→ **Your task**
Begin at the first line of the data and copy each line through the one containing "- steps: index", that line included, with no pictures.

→ **Recorded information**
----
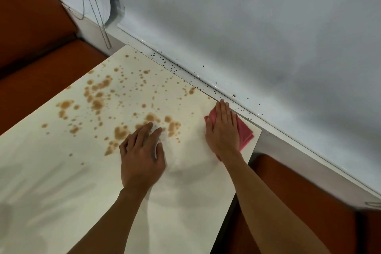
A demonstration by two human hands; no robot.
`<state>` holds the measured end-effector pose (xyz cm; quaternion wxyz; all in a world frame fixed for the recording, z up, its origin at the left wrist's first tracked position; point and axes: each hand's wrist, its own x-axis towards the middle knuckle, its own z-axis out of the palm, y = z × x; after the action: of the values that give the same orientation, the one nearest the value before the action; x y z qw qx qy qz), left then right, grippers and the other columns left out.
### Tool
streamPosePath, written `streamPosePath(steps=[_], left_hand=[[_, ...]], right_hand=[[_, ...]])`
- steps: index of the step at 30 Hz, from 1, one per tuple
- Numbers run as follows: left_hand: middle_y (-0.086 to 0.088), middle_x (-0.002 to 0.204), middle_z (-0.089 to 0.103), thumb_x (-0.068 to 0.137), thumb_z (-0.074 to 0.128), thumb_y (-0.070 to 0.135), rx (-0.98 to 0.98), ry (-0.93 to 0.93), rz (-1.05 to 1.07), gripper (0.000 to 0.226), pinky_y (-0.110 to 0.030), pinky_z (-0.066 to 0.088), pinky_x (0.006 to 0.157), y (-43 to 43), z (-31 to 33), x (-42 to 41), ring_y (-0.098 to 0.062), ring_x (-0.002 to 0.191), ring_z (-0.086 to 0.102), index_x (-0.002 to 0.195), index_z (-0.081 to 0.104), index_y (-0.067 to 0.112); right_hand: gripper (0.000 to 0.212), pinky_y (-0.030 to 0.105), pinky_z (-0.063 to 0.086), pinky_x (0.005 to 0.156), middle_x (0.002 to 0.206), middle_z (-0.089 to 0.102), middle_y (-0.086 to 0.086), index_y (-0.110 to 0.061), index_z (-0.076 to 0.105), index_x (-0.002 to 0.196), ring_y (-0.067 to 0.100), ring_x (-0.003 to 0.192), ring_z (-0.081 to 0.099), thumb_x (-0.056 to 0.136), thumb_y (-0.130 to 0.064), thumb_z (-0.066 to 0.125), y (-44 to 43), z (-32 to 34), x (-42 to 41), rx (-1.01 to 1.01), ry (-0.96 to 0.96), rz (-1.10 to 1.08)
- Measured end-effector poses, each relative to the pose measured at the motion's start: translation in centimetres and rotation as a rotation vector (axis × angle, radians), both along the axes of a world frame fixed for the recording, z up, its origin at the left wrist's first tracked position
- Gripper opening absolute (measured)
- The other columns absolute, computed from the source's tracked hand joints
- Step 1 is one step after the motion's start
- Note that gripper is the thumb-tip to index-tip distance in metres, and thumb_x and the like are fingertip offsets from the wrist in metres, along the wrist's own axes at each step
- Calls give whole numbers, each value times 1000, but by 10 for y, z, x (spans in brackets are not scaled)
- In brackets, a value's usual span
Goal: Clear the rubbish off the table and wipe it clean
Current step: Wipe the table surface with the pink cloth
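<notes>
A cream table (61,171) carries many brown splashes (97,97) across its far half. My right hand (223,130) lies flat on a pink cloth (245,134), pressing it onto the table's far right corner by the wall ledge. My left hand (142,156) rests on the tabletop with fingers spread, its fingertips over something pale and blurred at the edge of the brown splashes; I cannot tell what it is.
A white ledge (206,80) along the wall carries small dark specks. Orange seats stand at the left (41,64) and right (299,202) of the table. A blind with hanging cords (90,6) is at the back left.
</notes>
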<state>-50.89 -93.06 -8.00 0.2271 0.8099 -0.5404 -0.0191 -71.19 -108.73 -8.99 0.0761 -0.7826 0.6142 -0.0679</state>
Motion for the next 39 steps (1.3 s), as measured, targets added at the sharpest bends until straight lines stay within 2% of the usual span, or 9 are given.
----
→ **Answer to the exercise**
A demonstration by two human hands; no robot.
`<state>` holds the measured end-effector pose (xyz cm; quaternion wxyz; all in a world frame fixed for the recording, z up, its origin at the left wrist's first tracked position; point and axes: each hand's wrist, its own x-axis towards the middle knuckle, its own z-axis out of the palm, y = z × x; after the action: of the values that give the same orientation, the one nearest the value before the action; x y z qw qx qy qz), left then right, grippers and the other columns left out.
### Tool
streamPosePath, written `streamPosePath(steps=[_], left_hand=[[_, ...]], right_hand=[[_, ...]])`
- steps: index of the step at 30 Hz, from 1, one per tuple

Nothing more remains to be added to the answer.